ABERDEEN, Miss. – Tort king Dickie Scruggs has won a chance to shorten his prison sentence at a hearing much like the trial he waived.
Senior U.S. Judge Gary Davidson plans an evidentiary hearing on March 26, on a motion to vacate a seven and a half year sentence that Scruggs accepted in 2009.
Davidson granted subpoena power to Scruggs, whose possible sources of testimony include former U.S. Senate Majority Leader Trent Lott, his brother in law.
Lott resigned from the Senate in 2007, a week before grand jurors indicted Scruggs on a charge that he bribed Lafayette County Circuit Judge Henry Lackey.
Scruggs pleaded guilty, accepting a five year sentence.
He agreed to serve two and a half years more upon admitting he deprived Mississippi citizens of the honest services of Hinds County Circuit Judge Bobby Delaughter.
Scruggs allegedly arranged for Lott to call Delaughter about possible appointment as a federal judge, while Delaughter presided over a suit against Scruggs.
He admitted he paid lawyer Ed Peters $1 million to influence Delaughter.
He moved to vacate the second plea last year, claiming the U.S. Supreme Court found that actions of a defendant in a similar case didn’t constitute a crime.
Davidson denied a motion to enter judgment on the pleadings, but granted a hearing.
“At the evidentiary hearing, petitioner has the burden of demonstrating that, in light of all the evidence, it is more likely than not that no reasonable juror would find him guilty beyond a reasonable doubt,” Davidson wrote on Dec. 27.
“Subsequent to the evidentiary hearing, the court will make a probabilistic determination about how reasonable jurors would react to the overall, newly supplemented record,” he wrote.
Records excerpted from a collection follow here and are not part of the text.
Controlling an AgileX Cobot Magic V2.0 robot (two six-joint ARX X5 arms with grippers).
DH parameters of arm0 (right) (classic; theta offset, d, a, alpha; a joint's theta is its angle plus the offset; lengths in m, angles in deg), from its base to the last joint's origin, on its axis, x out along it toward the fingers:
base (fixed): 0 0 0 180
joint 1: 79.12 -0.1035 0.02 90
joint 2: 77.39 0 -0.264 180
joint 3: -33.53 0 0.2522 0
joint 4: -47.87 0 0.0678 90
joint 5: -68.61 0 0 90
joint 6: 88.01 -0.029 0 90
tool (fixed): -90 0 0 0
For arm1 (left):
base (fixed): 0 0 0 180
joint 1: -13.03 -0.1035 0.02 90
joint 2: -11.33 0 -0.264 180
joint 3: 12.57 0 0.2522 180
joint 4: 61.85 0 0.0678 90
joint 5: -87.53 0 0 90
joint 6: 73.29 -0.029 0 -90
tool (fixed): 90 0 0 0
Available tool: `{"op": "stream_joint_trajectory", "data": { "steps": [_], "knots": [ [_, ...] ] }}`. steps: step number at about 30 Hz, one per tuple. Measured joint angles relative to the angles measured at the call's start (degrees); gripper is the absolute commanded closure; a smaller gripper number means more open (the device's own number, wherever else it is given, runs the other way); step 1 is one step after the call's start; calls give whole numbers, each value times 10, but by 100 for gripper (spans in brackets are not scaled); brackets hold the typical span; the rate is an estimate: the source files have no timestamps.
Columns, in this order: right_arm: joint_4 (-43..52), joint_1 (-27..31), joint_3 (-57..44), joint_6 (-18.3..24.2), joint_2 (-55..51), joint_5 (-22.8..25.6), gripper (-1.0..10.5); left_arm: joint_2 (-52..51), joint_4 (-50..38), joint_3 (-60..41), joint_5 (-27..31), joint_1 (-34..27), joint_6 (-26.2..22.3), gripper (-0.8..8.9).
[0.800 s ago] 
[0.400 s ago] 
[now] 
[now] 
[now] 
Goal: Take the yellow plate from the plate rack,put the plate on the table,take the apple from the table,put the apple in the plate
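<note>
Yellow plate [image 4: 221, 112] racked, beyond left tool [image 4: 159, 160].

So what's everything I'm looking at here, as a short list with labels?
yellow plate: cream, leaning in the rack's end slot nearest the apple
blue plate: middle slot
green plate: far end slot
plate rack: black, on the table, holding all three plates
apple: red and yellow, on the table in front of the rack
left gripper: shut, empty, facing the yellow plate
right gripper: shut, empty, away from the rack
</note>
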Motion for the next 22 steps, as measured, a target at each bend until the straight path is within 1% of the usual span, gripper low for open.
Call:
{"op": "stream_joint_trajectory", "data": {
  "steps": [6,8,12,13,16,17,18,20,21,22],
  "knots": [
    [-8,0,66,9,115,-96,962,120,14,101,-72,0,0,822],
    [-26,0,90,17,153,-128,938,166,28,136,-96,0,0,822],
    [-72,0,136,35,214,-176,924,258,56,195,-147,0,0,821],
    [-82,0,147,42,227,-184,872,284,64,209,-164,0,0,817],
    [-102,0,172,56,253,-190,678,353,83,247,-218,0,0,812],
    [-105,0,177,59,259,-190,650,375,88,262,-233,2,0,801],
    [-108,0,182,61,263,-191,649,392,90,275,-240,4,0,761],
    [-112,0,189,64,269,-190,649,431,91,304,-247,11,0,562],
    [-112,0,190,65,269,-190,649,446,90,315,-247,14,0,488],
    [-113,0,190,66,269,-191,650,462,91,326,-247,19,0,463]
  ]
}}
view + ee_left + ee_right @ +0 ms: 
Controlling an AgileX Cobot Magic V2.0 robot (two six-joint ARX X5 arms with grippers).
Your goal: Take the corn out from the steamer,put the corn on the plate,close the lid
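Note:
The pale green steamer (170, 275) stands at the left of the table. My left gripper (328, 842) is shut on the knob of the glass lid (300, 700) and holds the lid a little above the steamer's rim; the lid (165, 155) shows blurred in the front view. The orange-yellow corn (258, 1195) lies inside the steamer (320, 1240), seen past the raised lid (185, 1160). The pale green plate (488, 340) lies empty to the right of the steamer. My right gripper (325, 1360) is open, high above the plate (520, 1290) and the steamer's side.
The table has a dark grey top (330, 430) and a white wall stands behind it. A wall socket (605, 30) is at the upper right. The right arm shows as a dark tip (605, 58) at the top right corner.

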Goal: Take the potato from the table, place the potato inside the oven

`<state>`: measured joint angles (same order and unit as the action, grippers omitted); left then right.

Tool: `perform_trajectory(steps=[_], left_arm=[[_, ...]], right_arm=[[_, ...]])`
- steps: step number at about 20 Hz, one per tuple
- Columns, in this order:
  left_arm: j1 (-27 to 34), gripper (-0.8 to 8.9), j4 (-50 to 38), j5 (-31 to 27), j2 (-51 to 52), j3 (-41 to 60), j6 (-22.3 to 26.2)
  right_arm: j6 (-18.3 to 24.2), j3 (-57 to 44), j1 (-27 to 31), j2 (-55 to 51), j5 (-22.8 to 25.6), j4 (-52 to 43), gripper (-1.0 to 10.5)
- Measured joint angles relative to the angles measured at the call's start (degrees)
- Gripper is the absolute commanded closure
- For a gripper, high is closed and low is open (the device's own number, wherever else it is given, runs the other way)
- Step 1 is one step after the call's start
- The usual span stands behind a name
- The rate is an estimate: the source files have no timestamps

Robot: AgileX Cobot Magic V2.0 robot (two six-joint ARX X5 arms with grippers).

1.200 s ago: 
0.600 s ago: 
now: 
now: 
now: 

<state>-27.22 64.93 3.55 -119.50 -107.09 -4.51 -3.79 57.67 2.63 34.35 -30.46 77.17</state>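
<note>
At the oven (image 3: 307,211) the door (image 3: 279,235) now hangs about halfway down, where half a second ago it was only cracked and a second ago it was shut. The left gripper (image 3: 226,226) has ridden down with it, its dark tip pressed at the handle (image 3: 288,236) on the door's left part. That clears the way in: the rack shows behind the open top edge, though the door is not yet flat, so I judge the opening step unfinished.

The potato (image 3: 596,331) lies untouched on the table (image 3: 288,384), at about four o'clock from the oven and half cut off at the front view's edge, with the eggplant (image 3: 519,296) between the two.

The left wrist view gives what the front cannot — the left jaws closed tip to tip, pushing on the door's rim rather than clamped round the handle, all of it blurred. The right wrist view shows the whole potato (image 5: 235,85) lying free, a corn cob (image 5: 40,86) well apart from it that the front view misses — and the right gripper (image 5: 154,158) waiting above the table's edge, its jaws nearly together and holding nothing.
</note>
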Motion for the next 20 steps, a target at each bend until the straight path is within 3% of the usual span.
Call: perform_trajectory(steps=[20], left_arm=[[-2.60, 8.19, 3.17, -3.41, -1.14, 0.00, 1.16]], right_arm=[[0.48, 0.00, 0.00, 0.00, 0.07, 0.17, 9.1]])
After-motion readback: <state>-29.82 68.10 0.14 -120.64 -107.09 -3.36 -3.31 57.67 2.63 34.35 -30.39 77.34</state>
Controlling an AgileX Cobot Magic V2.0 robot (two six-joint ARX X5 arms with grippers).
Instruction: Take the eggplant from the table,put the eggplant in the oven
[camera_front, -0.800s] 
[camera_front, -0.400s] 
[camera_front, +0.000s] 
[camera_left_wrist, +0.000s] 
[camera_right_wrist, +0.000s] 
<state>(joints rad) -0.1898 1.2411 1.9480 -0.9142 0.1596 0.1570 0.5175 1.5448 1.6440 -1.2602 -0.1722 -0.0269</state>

“In reaching this decision, the court may make credibility assessments and consider how the timing of the evidence bears on the reliability of that evidence,” he wrote.
Scruggs made a fortune in the 1980s and 1990s, first in asbestos litigation and later in suits that states brought against cigarette makers.
His fortunes turned when former associates sued him in fee disputes.
In 2005, U.S. Magistrate Judge Jerry Davis awarded former associates about $18 million in damages and $9 million in legal fees and expenses.
In 2007, grand jurors at federal court in Oxford indicted Scruggs on charges that he provided a $40,000 bribe to Lackey.
They also indicted son Zach Scruggs, former state auditor Steve Patterson, and lawyers Sidney Backstrom and Tim Balducci.
All five pleaded guilty before District Judge Neal Biggers.
Grand jurors in Aberdeen then indicted Scruggs and Delaughter.
They couldn’t allege bribery, because Scruggs hadn’t paid Delaughter, so they alleged that Scruggs fraudulently deprived citizens of Delaughter’s honest services.
Scruggs pleaded guilty and apologized to Davidson, the bar, the people of Mississippi, and everyone he injured.
“I will make the best of this situation that can possibly be made and try to emerge a better man yet again,” he said.
Scruggs’s attitude changed after the Supreme Court reversed the conviction of former Enron chief Jeffrey Skilling on a charge of depriving shareholders of honest services.
Scruggs’s lawyer, Edward Robertson of Jefferson City, Mo., moved to vacate his sentence last June.
Robertson wrote that recommending a judge for the federal bench constituted protected political speech.
“For the free speech analysis, it is quite irrelevant that it was inappropriate for petitioner to recommend judge Delaughter while petitioner had a case pending,” he wrote.
“Bobby Delaughter received nothing of value.
“Petitioner had no authority to compel Senator Lott to do anything.”
U.S. Attorney Felicia Adams responded that Scruggs paid Peters $1 million to corruptly influence Delaughter.
She wrote that Balducci, Patterson, and lawyer Joey Langston testified that Scruggs intended to make Delaughter think he would help him attain his goal.
She wrote that unless witnesses deviate from previous testimony, Scruggs would be unable to prove his innocence.
Robertson replied that Scruggs had to buy influence to offset the influence of Bill Kirksey, who represented former Scruggs associate Robert Wilson.
After Davidson granted a hearing, Scruggs moved to approve direct transportation from federal prison in Montgomery, Ala., to district court in Aberdeen.
Roberson wrote that transportation according to federal regulations would involve two trips by air and a road trip, requiring four to six weeks and totaling 1,600 miles.
“Petitioner is currently a mathematics GED teacher at the federal correctional facility at Maxweell Air Force Air Force Base,” he wrote.
“A prolonged absence will result in his students delaying or otherwise falling behind in their pursuit of their GED’s.”
He wrote that Scruggs would bear the expense of direct ground transportation.
Davidson granted the motion on Jan. 17.